Karen you sound like and incredible person. Your journey sounds like it has been an interesting one. I completely understand what your saying about the inconsistencies in the christian beliefs. I have felt the same way my whole life but I have never been in a position where I felt like I could explore other things until now. I have a very supportive husband and my journey so far has been a pretty good one. I am learning quite a bit with the help of reading and some online friends I have made on Facebook.

My daughter sounds a little like your son and I have told her pretty much the same thing that you told your son. I also told her that I have trouble believing in a god that loves us but if we dont live his way than we are condemned to hell. For example, I have a couple of really awesome friends that are gay and they just adopted a gay son. They all attend church regularly, now my problem is that even though they are good christian people that believe in the lord and want the same for their kid they are automatically going to hell just because they love differently. At least thats what the bible says. I just cant accept that.
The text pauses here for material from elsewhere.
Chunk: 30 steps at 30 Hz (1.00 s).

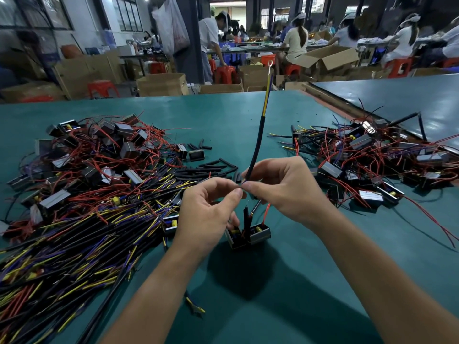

I too like you are bisexual and I feel that just because I can have an intimate relationship with a woman just the same as I can a man doesnt make me a bad person and I shouldnt have to spend all of eternity paying because I am different. If god made us in his image than why are we all so different? Its just nothing in the bible makes sense to me.

Well I can see that I have rambled on enough. I do thank you for your posts. You seem like an awesome woman that really knows who she is and is proud to be that woman.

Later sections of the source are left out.